Mike Lawson • • March 7, 2016

I just returned from what I think was my twenty-something trip to Winter National Association of Music Manufacturers (NAMM) tradeshow. Frankly, I stopped counting a few years ago and now sometimes struggle to recall exactly when I first went to the mammoth mega-show of music industry manufacturers.

Among the many things I have to do at the country’s largest music products show is help hand out the “SBO Best Tools for Schools” awards. There seems to be some mystery around how this unfolds each year, because in the months leading up to the NAMM show, I get lots of calls and emails from companies who want to be nominated for the award or just fat out win it. Allow me to shed some light on the process, which I think will add extra value to the honor of garnering a “Best Tools for Schools” award.

First of all, you can’t nominate a company, though you are welcome to call a company to my attention before the show. The reason for this is that I personally don’t have anything to do with choosing the award recipients. This is a juried honor, and for the past two years that I’ve been part of this, I’ve been delighted to have this process chaired by the esteemed Karen Childress-Evans, Ed.D., the retired Director Of Visual and Performing Arts from the San Diego Unified School District and a lifelong violist and musician. She assembles a panel of music educators who scour the booths at the NAMM show for days, looking high and low for products that they believe are the most deserving and innovative for use in music education. I keep myself at a distance from that process, as to not influence their decisions.

On Saturday night after the show is over for the day, they meet in a boardroom at the Anaheim Hilton, where I show up long enough to thank them for their work, hand them the still blank category certificates that Dr. Childress-Evans and I both sign, and then I get out of there. On the table in front of the panel of jurists are stacks of literature from the many companies that were visited, and as I understand it, things can get quite animated as the teachers all pitch their favorites in each category and come to a consensus.

These teachers are selected for their experience, their grade levels from elementary through college level, their expertise in various types of music education topics. They make the selections, they make the arguments to their peers in the room, and they come to the consensus. This is not based on who advertises in SBO. This award has nothing to do with who I know or who knows me. No doubt I have friends at some of the winning companies, you can’t be in the music education and products business as long as I have and not, and I am always delighted when somebody I know at a company I like happens to win.

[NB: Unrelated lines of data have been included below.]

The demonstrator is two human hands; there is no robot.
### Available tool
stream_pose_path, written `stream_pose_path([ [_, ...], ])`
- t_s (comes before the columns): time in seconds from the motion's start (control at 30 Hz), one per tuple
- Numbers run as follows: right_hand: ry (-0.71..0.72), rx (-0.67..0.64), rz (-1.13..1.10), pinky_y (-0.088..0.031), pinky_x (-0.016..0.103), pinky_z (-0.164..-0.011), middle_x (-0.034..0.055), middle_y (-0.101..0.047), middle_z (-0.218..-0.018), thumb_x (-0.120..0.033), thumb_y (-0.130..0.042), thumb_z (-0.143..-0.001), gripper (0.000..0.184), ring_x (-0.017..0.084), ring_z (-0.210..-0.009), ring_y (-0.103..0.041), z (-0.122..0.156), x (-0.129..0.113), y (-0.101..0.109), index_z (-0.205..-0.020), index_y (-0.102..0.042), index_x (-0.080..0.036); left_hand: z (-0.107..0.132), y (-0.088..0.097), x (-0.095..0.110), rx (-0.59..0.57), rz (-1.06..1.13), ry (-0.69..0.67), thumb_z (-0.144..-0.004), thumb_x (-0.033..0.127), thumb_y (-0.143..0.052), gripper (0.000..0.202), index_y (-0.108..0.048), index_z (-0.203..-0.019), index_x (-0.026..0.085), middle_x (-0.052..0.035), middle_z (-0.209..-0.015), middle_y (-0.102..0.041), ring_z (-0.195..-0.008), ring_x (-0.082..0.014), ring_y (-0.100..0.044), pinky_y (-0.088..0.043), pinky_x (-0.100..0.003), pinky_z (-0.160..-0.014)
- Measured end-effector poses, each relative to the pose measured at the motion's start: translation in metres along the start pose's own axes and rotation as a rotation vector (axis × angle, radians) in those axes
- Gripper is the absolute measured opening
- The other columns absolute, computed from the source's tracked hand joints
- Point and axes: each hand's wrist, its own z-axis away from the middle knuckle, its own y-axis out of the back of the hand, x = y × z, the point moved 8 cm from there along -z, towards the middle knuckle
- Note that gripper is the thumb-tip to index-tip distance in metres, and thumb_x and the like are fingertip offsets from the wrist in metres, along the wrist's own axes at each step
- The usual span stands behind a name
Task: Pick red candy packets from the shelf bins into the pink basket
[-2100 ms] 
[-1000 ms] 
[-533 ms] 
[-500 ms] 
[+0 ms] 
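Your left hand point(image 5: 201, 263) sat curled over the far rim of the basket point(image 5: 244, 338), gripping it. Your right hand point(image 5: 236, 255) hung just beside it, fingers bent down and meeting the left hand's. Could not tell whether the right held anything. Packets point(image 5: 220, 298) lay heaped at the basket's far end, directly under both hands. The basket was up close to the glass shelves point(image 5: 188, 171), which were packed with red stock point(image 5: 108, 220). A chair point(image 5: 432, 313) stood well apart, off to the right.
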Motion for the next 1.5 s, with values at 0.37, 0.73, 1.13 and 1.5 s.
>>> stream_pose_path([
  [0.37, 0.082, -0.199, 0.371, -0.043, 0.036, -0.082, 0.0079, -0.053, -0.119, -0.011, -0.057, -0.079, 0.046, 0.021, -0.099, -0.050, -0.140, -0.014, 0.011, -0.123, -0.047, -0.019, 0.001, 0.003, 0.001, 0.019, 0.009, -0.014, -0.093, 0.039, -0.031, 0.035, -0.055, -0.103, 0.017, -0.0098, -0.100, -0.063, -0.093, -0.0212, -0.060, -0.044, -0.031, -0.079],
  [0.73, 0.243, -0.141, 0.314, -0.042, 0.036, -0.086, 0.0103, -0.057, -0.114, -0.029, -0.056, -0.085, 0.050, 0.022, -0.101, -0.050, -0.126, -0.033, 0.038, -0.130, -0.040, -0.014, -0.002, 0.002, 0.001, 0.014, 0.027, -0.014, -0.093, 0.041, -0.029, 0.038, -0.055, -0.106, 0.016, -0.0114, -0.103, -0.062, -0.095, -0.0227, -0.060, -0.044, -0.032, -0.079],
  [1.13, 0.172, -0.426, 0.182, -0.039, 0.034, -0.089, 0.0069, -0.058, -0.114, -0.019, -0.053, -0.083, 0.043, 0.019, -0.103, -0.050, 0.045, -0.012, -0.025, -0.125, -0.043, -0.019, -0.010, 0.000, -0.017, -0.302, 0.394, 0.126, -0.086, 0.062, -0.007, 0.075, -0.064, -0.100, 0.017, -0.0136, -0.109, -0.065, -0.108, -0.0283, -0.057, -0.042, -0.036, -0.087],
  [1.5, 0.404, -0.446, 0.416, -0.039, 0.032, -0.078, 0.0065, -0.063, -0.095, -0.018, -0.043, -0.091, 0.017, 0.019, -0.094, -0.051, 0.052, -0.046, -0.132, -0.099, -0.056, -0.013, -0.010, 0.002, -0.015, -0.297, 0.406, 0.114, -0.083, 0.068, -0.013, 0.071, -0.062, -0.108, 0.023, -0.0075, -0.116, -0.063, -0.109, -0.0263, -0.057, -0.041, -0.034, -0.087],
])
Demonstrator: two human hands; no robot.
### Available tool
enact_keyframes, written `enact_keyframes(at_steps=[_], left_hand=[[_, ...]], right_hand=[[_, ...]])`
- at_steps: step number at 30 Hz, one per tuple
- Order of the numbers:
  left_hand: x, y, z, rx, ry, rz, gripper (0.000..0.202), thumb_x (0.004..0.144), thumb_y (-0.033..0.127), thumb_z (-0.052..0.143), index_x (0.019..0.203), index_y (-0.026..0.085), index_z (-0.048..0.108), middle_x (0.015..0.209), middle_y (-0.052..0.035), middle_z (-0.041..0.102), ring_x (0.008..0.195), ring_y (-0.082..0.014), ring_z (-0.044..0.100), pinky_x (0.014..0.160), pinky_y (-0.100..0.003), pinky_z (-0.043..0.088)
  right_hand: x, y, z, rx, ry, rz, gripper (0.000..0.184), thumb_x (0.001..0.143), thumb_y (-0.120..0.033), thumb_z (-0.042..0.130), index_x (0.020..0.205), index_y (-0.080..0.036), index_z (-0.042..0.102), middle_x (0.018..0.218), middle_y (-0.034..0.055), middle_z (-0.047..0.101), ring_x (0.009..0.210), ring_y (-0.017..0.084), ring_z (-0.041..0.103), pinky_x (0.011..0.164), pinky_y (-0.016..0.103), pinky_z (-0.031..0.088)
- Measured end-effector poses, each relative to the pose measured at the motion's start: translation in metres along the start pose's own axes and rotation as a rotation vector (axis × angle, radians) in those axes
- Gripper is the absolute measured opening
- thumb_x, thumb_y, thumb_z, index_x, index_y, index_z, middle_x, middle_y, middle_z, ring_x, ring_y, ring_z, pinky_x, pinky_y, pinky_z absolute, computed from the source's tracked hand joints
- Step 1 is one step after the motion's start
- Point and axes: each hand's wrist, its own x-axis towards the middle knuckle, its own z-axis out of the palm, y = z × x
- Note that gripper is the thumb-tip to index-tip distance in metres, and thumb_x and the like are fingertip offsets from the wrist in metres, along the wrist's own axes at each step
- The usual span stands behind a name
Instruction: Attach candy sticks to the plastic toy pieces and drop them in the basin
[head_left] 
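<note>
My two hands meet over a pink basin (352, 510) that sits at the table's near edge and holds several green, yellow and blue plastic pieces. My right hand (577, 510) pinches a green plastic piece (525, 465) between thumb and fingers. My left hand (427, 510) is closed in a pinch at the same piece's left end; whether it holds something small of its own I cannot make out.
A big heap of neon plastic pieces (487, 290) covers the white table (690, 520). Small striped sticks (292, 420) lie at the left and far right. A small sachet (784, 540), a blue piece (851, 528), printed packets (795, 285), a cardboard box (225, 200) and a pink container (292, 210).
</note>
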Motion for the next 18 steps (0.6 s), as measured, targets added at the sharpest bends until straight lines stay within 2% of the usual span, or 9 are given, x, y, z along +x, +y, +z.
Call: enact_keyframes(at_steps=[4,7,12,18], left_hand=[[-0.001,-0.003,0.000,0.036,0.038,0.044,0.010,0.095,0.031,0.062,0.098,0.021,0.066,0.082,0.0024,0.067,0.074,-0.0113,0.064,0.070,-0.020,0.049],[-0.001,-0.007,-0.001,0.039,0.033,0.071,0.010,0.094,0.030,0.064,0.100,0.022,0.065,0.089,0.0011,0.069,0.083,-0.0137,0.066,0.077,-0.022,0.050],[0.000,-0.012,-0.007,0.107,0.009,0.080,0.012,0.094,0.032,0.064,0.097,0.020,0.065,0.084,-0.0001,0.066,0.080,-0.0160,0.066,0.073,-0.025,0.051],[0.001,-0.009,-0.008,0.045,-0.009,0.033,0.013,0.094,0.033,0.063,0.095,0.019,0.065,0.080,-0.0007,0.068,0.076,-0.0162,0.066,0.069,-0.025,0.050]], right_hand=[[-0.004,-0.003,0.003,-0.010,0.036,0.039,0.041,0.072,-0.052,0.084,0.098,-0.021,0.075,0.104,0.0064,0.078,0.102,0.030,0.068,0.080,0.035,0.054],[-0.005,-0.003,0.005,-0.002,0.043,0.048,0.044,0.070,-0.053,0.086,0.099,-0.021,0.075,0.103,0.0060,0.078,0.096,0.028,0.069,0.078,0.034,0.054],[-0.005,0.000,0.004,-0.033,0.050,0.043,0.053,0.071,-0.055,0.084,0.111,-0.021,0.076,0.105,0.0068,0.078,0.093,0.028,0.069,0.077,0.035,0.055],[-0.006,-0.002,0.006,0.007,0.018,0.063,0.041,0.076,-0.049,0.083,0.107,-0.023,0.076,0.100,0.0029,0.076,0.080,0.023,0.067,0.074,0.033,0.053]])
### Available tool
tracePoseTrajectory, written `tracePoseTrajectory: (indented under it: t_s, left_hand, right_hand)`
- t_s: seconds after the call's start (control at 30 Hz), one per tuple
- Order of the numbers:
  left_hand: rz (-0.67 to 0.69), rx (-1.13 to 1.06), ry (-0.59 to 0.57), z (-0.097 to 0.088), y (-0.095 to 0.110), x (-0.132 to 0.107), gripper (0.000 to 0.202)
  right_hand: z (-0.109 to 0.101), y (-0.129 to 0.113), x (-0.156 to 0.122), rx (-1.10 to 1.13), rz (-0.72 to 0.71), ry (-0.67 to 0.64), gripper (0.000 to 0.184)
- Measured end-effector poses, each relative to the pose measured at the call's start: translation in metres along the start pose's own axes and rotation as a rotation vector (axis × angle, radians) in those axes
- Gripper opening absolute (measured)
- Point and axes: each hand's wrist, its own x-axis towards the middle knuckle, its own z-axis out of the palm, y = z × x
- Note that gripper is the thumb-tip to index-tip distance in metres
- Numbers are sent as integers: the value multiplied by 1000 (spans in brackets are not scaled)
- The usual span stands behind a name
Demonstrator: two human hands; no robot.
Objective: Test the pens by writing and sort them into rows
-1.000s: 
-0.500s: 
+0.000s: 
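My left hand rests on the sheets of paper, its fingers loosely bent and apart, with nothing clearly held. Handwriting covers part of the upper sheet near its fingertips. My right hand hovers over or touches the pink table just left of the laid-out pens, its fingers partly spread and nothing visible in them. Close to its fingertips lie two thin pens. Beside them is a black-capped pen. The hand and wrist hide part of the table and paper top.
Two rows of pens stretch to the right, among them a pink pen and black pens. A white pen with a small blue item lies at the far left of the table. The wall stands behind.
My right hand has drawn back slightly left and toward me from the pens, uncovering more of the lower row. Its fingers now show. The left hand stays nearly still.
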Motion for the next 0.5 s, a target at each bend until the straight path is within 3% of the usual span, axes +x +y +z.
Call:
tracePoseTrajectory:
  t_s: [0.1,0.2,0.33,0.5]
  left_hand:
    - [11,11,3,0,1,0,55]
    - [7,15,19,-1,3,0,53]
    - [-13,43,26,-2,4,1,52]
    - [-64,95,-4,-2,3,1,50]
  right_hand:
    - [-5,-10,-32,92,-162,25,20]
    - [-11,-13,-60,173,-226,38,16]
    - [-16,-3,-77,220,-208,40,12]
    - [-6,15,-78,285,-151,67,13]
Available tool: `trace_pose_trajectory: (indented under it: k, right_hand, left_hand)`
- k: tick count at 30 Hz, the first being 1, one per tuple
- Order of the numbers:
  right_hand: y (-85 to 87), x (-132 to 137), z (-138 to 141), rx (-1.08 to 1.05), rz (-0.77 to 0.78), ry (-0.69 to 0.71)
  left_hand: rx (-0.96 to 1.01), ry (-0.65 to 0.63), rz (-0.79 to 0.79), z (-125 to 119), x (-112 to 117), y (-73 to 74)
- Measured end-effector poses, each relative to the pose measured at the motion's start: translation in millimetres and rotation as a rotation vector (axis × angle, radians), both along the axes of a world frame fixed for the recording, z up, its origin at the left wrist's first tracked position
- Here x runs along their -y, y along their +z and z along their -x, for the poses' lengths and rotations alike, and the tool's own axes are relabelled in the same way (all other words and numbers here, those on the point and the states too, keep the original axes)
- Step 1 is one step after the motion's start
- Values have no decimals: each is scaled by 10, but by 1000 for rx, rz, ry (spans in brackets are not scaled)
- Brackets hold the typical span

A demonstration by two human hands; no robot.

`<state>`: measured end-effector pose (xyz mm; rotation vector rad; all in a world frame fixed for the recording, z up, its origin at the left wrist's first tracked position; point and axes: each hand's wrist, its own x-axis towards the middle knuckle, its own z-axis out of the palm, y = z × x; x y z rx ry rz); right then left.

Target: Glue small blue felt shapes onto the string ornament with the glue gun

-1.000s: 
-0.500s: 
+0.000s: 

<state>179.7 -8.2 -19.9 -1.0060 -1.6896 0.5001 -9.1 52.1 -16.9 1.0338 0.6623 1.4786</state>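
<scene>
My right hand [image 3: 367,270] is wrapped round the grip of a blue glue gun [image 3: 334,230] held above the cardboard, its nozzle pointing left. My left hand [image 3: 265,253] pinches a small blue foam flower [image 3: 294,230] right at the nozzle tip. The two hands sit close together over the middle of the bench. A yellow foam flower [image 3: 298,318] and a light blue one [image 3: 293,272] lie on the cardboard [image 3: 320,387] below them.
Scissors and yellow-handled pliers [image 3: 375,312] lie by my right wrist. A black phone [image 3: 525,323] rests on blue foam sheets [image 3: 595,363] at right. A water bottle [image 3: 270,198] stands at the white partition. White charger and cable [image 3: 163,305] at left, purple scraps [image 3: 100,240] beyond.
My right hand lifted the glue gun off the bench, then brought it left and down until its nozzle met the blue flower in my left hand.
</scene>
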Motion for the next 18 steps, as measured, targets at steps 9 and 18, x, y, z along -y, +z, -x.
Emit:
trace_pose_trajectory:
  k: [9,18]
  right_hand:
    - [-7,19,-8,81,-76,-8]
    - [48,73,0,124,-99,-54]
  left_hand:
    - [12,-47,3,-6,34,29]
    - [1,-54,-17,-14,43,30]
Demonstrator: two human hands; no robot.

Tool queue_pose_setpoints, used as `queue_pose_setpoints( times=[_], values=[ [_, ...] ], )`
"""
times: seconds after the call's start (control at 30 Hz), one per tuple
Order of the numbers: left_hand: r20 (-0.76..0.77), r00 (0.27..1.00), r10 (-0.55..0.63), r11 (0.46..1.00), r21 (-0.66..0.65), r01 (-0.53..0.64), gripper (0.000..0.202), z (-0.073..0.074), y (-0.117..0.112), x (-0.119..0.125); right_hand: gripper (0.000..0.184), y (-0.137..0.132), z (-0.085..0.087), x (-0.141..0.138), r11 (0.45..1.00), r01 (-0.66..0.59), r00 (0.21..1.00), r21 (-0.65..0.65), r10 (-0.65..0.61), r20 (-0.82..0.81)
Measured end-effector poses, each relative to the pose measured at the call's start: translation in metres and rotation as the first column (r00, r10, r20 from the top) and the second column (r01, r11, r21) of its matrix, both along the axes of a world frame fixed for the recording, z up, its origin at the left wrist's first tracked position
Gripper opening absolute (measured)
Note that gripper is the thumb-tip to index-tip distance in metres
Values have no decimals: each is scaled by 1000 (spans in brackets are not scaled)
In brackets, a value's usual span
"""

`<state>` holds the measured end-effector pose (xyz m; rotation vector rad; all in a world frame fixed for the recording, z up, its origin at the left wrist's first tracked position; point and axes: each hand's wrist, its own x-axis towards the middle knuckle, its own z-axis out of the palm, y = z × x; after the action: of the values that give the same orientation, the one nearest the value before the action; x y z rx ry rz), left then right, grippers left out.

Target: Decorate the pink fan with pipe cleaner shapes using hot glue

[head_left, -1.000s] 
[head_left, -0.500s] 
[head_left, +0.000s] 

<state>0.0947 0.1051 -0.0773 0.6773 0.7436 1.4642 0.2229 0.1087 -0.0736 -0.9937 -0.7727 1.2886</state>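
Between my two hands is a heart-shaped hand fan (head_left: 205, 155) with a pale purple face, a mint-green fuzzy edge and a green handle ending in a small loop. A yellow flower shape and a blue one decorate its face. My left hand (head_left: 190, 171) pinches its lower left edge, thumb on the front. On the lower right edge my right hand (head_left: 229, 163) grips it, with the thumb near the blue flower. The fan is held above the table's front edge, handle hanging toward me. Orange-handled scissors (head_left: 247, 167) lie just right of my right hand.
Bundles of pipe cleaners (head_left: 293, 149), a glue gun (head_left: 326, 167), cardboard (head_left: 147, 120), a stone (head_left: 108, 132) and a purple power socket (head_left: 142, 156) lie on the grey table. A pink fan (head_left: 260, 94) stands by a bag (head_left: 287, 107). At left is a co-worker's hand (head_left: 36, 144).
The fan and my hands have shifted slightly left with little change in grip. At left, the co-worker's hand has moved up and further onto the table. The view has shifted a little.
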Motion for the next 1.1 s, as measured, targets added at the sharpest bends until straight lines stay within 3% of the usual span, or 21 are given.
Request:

The bottom line, this is an honor bestowed by music educators just like you, the readers of SBO, which makes it “kind of a big deal” because its not something that can be bought, and its not a popularity contest that can be voted on by fans. When you read our feature this month profling the Best Tools for Schools winners for 2016, know that your peers chose these honors. When you see the winners of this award using the logo for it in their advertising materials, on their websites, and elsewhere, you can depend on that seal of approval and trust that real, hardworking music educators made that decision. This is why companies covet the honor. And this is why I’m proud to be part of giving it, even in the small role I play at the ceremony handing out the certificates as Dr. Childress-Evans and her educator panel announce the recipients and explain how they were chosen. Hope this clears things up for future awards.

If you’re a manufacturer of music products that you think are useful for school music programs, feel free to let me know, and I’ll pass it on as something for them to make sure is on the list, but its up to you to present the product to our jurists, who won’t necessarily tell you what they are up to when they visit your booth and look your products over and ask for literature.